Das peinliche Aus bei der Weltmeisterschaft ist mittlerweile verdaut, die Konsequenzen werden beim Deutschen Fußball-Bund jedoch in den kommenden Wochen und Monaten weiterhin wirken. Am heutigen Mittwoch präsentierte Bundestrainer Joachim Löw seine Resultate aus der Analyse, die er bereits vor einer Woche dem Präsidium präsentierte. Veränderungen gibt es dabei vor allem innerhalb des Kaders, der für die kommenden Aufgaben in der UEFA Nations League neu aufgestellt wird. 
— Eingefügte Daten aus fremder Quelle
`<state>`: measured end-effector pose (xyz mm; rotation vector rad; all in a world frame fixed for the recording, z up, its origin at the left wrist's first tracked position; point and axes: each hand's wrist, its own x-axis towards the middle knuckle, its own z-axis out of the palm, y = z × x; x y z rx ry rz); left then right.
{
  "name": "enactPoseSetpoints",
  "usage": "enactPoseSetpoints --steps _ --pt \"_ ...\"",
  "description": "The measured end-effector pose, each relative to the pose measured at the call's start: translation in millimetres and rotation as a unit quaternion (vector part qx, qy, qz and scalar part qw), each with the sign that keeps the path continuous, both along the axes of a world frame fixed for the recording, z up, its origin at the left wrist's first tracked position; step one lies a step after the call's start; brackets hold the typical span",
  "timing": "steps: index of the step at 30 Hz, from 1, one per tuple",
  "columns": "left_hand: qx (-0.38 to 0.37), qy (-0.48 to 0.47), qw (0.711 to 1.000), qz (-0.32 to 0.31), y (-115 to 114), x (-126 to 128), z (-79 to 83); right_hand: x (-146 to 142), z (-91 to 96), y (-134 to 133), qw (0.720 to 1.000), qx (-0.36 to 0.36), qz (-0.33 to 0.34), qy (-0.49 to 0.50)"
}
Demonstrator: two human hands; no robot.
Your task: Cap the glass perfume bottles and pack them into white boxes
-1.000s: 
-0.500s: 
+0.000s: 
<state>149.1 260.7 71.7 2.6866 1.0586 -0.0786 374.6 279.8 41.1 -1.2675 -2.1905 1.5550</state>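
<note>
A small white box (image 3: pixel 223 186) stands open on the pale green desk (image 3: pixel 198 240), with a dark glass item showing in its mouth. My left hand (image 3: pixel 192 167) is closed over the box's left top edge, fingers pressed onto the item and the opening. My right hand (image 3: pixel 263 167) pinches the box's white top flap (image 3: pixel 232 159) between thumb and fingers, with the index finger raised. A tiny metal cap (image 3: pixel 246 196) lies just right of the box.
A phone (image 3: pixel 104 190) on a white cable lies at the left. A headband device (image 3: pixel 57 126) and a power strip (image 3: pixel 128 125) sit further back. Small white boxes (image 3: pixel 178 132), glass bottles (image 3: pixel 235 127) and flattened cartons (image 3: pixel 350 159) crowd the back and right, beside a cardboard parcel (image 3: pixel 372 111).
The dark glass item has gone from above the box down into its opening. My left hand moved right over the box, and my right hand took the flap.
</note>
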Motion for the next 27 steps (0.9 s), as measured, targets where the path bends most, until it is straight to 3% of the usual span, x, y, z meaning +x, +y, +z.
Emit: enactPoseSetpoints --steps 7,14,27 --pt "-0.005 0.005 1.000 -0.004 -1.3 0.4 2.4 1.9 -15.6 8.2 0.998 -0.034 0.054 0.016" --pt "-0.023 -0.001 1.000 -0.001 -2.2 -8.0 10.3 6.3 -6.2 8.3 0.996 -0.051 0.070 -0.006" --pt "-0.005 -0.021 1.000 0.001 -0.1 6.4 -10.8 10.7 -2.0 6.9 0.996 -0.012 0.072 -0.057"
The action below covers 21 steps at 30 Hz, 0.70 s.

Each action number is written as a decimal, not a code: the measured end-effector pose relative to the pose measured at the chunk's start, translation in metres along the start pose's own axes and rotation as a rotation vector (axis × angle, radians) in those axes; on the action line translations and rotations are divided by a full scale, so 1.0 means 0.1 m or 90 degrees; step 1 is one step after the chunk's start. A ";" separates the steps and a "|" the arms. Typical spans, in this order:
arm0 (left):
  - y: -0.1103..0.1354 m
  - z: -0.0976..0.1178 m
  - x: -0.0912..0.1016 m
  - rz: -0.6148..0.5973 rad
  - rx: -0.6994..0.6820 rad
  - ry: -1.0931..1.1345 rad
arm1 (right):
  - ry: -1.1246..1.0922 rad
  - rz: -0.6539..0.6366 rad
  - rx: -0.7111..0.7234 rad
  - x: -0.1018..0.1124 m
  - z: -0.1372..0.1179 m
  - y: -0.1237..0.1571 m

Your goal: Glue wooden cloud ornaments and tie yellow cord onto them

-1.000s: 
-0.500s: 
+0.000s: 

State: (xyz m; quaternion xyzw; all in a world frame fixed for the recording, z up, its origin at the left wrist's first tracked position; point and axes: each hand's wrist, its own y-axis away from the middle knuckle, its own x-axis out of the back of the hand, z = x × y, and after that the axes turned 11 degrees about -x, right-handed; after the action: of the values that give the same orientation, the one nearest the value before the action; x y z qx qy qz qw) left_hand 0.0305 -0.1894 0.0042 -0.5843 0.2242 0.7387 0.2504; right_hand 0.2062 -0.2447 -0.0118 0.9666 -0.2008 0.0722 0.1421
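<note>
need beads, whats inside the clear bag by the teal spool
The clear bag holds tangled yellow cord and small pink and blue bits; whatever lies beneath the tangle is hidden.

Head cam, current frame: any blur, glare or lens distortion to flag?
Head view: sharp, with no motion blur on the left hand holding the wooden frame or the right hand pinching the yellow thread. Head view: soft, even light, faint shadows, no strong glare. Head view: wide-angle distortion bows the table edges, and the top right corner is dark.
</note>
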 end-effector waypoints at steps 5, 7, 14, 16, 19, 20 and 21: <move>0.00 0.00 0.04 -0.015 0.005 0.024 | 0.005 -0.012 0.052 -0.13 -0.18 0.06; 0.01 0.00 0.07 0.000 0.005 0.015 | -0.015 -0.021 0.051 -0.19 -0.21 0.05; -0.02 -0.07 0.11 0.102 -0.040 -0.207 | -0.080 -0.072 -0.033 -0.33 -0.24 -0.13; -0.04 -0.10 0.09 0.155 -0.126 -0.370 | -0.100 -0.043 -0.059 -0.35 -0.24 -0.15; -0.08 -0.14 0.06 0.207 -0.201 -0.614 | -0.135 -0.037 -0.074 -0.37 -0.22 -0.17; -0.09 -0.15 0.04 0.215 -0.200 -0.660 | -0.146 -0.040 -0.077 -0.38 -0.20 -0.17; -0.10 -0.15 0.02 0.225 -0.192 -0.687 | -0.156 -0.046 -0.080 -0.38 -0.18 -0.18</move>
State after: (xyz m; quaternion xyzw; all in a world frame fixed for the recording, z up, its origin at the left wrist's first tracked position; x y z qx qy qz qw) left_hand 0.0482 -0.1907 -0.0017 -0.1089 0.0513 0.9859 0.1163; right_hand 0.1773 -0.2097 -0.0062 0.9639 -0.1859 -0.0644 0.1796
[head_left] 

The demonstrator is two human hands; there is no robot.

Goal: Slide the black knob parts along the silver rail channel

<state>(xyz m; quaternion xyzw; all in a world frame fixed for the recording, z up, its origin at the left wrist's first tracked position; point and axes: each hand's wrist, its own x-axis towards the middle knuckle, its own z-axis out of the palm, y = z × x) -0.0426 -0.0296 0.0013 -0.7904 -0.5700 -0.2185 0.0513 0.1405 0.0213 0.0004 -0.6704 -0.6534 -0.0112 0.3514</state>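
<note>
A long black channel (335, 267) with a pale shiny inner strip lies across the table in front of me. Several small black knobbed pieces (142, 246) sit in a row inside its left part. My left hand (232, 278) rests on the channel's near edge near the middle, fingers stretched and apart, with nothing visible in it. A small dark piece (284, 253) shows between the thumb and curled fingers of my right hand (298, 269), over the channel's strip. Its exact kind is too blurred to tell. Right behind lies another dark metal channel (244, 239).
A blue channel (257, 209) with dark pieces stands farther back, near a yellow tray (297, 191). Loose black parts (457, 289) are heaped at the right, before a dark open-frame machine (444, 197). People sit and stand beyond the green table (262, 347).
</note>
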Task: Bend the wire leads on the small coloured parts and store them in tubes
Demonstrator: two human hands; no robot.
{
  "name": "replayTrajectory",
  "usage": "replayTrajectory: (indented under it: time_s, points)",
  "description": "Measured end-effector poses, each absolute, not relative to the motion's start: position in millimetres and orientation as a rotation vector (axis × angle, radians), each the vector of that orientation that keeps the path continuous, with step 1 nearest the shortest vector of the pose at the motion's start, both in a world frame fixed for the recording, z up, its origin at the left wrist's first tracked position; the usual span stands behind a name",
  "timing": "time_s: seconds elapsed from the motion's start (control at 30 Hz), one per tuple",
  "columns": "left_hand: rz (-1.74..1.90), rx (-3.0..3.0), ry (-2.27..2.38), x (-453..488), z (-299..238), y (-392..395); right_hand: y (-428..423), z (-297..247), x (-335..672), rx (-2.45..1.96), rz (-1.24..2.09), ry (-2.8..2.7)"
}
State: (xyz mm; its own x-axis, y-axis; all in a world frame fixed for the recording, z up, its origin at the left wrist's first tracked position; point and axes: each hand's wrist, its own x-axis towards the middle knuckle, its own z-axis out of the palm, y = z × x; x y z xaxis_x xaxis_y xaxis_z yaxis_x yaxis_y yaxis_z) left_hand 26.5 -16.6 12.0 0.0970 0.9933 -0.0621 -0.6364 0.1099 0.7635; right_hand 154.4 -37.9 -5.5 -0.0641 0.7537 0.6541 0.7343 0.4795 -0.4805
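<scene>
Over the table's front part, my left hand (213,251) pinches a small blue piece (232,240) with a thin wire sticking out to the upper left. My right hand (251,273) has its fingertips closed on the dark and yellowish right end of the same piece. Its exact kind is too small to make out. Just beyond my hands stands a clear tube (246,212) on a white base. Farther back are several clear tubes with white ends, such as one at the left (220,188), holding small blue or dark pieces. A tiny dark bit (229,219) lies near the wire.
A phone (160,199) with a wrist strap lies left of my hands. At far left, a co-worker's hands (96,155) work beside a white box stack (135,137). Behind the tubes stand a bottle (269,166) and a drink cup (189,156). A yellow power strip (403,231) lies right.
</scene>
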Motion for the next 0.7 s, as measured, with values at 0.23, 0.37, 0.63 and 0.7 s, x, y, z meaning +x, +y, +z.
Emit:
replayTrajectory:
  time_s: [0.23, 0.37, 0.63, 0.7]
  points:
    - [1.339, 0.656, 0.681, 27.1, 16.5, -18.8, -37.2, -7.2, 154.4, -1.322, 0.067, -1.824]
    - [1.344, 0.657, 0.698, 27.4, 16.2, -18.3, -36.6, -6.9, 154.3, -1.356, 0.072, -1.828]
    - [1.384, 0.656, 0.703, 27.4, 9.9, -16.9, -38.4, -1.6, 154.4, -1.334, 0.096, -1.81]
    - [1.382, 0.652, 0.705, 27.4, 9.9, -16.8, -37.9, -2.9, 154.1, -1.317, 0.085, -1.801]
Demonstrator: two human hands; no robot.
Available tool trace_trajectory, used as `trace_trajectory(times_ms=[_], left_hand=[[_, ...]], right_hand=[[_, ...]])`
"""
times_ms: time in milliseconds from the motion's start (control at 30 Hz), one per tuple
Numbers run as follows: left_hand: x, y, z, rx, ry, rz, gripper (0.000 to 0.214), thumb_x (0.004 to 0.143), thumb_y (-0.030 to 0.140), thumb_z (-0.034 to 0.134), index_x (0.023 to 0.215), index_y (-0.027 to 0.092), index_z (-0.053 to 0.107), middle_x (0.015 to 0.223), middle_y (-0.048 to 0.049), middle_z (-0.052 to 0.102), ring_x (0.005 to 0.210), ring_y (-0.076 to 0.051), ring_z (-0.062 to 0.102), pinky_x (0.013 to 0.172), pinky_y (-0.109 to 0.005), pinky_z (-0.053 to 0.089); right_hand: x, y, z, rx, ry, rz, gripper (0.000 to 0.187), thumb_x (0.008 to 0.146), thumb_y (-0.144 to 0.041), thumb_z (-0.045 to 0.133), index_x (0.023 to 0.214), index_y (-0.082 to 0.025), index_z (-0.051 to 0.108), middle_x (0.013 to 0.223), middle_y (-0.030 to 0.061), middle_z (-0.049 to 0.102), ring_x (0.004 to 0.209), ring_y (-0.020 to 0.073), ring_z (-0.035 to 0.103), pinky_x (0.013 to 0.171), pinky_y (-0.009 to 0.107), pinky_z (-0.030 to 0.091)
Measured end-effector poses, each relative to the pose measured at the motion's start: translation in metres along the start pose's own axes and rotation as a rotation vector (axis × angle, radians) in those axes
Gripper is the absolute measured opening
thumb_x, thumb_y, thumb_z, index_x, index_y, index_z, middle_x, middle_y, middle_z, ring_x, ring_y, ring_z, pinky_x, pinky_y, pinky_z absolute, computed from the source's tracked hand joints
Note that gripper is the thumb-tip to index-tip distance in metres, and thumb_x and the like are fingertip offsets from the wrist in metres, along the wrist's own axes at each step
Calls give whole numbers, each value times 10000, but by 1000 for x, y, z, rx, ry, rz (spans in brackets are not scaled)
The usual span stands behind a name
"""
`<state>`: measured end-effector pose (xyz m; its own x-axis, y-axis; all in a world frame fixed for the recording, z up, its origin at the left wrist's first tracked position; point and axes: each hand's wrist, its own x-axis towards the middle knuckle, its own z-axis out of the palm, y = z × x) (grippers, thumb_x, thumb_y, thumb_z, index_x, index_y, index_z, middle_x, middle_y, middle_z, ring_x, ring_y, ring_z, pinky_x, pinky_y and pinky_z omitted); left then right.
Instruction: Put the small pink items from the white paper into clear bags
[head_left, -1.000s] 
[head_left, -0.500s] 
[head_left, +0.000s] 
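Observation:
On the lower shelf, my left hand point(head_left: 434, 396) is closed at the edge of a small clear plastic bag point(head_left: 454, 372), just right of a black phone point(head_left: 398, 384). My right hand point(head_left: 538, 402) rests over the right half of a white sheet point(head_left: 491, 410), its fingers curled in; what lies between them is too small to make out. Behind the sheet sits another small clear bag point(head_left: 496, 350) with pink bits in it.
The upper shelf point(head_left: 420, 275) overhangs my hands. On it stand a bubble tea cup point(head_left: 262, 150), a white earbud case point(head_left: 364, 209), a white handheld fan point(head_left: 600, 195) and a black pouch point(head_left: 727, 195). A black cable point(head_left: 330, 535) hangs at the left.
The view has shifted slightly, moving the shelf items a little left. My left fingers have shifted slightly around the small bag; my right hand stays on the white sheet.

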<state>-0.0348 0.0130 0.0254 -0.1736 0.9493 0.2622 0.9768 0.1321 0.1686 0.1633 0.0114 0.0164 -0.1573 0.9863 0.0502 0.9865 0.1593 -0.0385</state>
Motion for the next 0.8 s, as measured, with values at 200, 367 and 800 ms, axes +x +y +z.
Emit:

Doch die Umrüstung der Mannschaft gilt nicht nur kurzfristig, sondern auch auf lange Sicht. In den vergangenen Wochen mussten einige langjährige Nationalspieler um ihren Platz bangen, eine Garantie erhielten nur die wenigsten von ihnen. Bekannt waren bislang nur die Rücktritte von ​Mesut Özil und Mario Gomez, doch auf der Pressekonferenz präsentierte der 58-Jährige, auf wen er in Zukunft setzen wird - und wer stattdessen außen vor bleibt.


So verzichtete der Bundestrainer u.a. auf Sami Khedira, der in der Vergangenheit stets das Vertrauen Löws erhalten hatte, bei der WM jedoch zu den schwächsten und enttäuschendsten Akteuren gehörte.

Neu dabei sind hingegen Leverkusen-Juwel Kai Havertz, Hoffenheims Nico Schulz sowie Thilo Kehrer, der kürzlich zu Paris SG gewechselt war.

Nils Petersen, Leroy Sane und Jonathan Tah, die vor der WM gestrichen wurden, sind ebenfalls wieder zurück im Kreise des DFB-Teams.